About this exercise = Repeat the full listing below verbatim and keep the images out.

Provided entries =
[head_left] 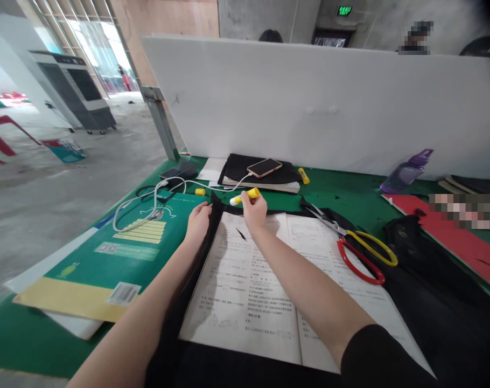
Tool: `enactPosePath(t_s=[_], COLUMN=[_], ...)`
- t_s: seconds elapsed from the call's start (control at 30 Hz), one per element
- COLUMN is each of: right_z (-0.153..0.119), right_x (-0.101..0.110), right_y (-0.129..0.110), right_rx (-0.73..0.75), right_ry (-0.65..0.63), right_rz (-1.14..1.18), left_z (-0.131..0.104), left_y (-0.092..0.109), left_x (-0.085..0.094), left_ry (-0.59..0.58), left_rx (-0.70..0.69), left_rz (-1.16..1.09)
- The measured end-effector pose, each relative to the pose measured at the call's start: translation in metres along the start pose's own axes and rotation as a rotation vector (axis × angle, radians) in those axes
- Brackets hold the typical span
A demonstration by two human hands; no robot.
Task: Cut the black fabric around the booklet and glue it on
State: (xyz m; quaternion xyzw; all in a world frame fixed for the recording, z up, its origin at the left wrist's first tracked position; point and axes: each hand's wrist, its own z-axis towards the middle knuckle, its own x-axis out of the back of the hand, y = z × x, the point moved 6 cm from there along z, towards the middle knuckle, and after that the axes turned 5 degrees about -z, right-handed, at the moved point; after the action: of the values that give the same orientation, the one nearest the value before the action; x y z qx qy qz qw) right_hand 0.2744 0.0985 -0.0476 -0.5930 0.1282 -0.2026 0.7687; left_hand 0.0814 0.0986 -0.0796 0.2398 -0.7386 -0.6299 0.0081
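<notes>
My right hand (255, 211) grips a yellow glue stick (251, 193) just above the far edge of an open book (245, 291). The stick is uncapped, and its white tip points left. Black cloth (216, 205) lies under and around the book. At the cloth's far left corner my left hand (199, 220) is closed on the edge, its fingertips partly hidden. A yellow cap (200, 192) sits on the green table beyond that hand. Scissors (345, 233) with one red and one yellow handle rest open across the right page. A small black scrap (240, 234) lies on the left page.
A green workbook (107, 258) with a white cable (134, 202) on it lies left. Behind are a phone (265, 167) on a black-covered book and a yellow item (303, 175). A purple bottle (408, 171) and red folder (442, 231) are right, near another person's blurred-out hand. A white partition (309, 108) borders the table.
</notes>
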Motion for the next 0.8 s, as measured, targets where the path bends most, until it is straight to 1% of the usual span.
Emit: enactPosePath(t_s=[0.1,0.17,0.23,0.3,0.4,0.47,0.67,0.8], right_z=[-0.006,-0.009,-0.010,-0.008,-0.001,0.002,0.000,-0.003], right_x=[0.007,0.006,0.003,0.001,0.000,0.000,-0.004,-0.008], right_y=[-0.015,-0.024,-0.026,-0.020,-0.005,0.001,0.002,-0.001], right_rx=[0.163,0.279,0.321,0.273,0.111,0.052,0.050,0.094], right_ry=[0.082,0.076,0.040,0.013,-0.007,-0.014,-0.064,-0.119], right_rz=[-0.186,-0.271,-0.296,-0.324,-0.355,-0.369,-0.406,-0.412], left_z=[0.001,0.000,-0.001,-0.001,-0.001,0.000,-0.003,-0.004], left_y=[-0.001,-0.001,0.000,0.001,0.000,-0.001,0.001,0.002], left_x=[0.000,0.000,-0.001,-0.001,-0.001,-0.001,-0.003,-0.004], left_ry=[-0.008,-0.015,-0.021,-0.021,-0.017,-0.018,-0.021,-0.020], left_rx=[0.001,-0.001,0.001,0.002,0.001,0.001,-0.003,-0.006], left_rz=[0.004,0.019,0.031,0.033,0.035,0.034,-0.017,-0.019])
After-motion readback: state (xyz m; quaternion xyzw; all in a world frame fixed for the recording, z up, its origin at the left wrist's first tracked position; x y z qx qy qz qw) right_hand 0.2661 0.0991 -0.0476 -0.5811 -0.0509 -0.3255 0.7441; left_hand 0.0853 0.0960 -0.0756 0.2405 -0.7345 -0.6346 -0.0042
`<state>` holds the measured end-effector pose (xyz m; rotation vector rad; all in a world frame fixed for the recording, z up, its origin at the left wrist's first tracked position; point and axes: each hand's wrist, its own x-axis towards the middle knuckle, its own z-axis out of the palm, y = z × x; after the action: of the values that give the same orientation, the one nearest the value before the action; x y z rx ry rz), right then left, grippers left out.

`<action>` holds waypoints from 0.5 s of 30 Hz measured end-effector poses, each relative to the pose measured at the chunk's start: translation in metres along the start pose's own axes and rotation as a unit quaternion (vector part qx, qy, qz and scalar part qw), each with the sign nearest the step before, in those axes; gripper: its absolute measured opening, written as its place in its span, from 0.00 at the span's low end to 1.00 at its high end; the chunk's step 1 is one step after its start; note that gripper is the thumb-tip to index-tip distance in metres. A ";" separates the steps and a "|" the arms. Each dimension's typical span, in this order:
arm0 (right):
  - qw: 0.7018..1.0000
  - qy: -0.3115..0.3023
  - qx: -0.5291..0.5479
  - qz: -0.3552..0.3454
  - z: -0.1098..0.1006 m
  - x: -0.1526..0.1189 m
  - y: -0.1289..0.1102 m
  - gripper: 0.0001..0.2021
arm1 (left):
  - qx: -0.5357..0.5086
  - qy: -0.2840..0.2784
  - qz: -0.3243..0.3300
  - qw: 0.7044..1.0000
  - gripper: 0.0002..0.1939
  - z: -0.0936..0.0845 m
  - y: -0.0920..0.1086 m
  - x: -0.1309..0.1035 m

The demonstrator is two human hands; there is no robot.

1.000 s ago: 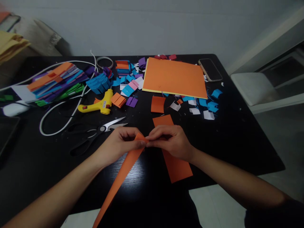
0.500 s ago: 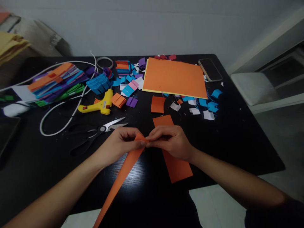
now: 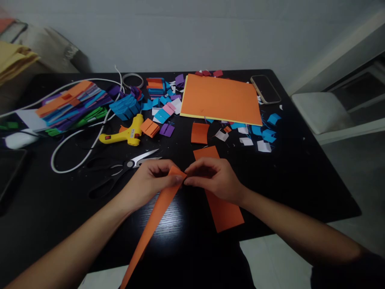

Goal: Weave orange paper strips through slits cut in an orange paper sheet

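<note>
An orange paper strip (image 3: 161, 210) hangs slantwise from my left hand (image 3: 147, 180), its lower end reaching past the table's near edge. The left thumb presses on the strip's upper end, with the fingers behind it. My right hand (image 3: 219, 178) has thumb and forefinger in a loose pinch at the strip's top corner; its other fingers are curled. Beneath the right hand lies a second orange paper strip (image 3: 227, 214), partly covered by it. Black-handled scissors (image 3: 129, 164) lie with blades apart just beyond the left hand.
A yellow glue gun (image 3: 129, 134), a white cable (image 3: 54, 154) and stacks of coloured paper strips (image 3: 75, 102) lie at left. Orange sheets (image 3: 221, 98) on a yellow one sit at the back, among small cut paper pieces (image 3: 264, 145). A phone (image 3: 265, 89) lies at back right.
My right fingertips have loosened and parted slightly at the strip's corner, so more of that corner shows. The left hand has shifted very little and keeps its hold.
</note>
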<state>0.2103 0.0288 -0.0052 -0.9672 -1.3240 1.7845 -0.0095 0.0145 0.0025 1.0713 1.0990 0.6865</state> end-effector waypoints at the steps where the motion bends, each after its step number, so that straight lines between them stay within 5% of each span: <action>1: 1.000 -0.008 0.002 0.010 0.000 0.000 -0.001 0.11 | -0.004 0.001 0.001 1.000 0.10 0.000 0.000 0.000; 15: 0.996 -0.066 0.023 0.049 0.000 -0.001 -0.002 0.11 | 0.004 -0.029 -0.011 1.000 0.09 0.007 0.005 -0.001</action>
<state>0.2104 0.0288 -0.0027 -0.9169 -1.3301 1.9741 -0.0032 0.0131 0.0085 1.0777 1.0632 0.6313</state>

Expected output =
[head_left] 
Tool: `enactPosePath(t_s=[_], COLUMN=[_], ...)`
- t_s: seconds elapsed from the call's start (control at 30 Hz), one per element
- COLUMN is each of: right_z (-0.153..0.119), right_x (-0.101..0.110), right_y (-0.129..0.110), right_rx (-0.73..0.75), right_ry (-0.65..0.63), right_rz (-1.14..1.18), left_z (-0.131..0.104), left_y (-0.092..0.109), left_x (-0.085..0.094), left_ry (-0.59..0.58), left_rx (-0.70..0.69), left_rz (-1.16..1.09)
- The measured end-effector pose, each relative to the pose measured at the call's start: translation in metres along the start pose's own axes and rotation as a rotation vector (axis × angle, radians) in those axes
- Brackets hold the typical span
A demonstration by two human hands; no robot.
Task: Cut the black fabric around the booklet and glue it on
State: (xyz m; quaternion xyzw; all in a world frame fixed for the recording, z up, its origin at the left wrist's first tracked position; point and axes: each hand's wrist, its own z-axis towards the middle knuckle, its own x-axis out of the back of the hand, y = z × x, the point moved 6 cm from there along z, towards the middle knuckle, and after that the axes turned 5 degrees about -z, right-handed, at the moved point; after the action: of the values that give the same orientation, the one nearest the value before the action; x y z qx qy qz qw) right_hand 0.2744 0.0985 -0.0476 -0.5930 0.1282 -0.2026 0.7687; left_hand 0.0814 0.0986 -0.0796 0.2398 -0.7386 -0.6299 0.0081
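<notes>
My right hand (255, 211) grips a yellow glue stick (251, 193) just above the far edge of an open book (245, 291). The stick is uncapped, and its white tip points left. Black cloth (216, 205) lies under and around the book. At the cloth's far left corner my left hand (199, 220) is closed on the edge, its fingertips partly hidden. A yellow cap (200, 192) sits on the green table beyond that hand. Scissors (345, 233) with one red and one yellow handle rest open across the right page. A small black scrap (240, 234) lies on the left page.
A green workbook (107, 258) with a white cable (134, 202) on it lies left. Behind are a phone (265, 167) on a black-covered book and a yellow item (303, 175). A purple bottle (408, 171) and red folder (442, 231) are right, near another person's blurred-out hand. A white partition (309, 108) borders the table.
</notes>
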Motion for the next 0.8 s, as measured, targets where the path bends most, until it is straight to 1% of the usual span.
Emit: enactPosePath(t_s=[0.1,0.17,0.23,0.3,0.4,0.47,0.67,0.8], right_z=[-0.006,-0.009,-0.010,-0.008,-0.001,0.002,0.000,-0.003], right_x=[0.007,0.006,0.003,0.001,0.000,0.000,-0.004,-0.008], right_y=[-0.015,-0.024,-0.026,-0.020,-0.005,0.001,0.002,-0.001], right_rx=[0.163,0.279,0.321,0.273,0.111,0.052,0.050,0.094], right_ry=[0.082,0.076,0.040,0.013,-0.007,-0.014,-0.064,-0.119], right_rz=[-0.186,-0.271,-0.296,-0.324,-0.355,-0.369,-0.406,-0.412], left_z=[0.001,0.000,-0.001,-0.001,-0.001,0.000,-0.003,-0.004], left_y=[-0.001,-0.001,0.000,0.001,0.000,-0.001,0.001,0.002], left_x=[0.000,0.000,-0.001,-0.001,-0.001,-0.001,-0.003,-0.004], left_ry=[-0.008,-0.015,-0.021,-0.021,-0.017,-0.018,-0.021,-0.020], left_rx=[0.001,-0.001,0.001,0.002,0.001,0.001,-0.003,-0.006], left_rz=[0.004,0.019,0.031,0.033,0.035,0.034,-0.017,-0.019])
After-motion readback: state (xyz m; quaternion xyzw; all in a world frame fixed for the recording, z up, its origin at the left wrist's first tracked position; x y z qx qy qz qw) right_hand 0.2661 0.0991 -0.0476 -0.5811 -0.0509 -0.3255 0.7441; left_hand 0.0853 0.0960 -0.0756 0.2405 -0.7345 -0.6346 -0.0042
`<state>` holds the measured end-effector pose (xyz m; rotation vector rad; all in a world frame fixed for the recording, z up, its origin at the left wrist's first tracked position; point and axes: each hand's wrist, its own x-axis towards the middle knuckle, its own z-axis out of the palm, y = z × x; after the action: of the values that give the same orientation, the one nearest the value before the action; x y z rx ry rz), right then left, grippers left out.

`<action>` holds waypoints from 0.5 s of 30 Hz measured end-effector poses, each relative to the pose measured at the chunk's start: translation in metres along the start pose's own axes and rotation as a unit quaternion (vector part qx, qy, qz and scalar part qw), each with the sign nearest the step before, in those axes; gripper: its absolute measured opening, written as its place in its span, from 0.00 at the span's low end to 1.00 at its high end; the chunk's step 1 is one step after its start; note that gripper is the thumb-tip to index-tip distance in metres. A ";" separates the steps and a "|" the arms. Each dimension's typical span, in this order:
arm0 (right):
  - qw: 0.7018..1.0000
  - qy: -0.3115..0.3023
  - qx: -0.5291..0.5479
  - qz: -0.3552..0.3454
  - z: -0.1098..0.1006 m
  - x: -0.1526..0.1189 m
  - y: -0.1289..0.1102 m
  - gripper: 0.0001..0.2021
arm1 (left):
  - qx: -0.5357..0.5086
  - qy: -0.2840..0.2784
  - qz: -0.3243..0.3300
  - qw: 0.7044..1.0000
  - gripper: 0.0002..0.1939
  - z: -0.0936..0.0845 m
  - y: -0.0920..0.1086 m
  - x: -0.1309..0.1035 m

The demonstrator is two human hands; there is no robot.

1.000 s ago: 
0.500 s ago: 
now: 

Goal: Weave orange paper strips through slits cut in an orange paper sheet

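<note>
An orange paper strip (image 3: 161, 210) hangs slantwise from my left hand (image 3: 147, 180), its lower end reaching past the table's near edge. The left thumb presses on the strip's upper end, with the fingers behind it. My right hand (image 3: 219, 178) has thumb and forefinger in a loose pinch at the strip's top corner; its other fingers are curled. Beneath the right hand lies a second orange paper strip (image 3: 227, 214), partly covered by it. Black-handled scissors (image 3: 129, 164) lie with blades apart just beyond the left hand.
A yellow glue gun (image 3: 129, 134), a white cable (image 3: 54, 154) and stacks of coloured paper strips (image 3: 75, 102) lie at left. Orange sheets (image 3: 221, 98) on a yellow one sit at the back, among small cut paper pieces (image 3: 264, 145). A phone (image 3: 265, 89) lies at back right.
My right fingertips have loosened and parted slightly at the strip's corner, so more of that corner shows. The left hand has shifted very little and keeps its hold.
</note>
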<state>0.2103 0.0288 -0.0052 -0.9672 -1.3240 1.7845 -0.0095 0.0145 0.0025 1.0713 1.0990 0.6865</state> end-effector waypoints at the steps where the motion bends, each after its step number, so that straight lines between them stay within 5% of each span: <action>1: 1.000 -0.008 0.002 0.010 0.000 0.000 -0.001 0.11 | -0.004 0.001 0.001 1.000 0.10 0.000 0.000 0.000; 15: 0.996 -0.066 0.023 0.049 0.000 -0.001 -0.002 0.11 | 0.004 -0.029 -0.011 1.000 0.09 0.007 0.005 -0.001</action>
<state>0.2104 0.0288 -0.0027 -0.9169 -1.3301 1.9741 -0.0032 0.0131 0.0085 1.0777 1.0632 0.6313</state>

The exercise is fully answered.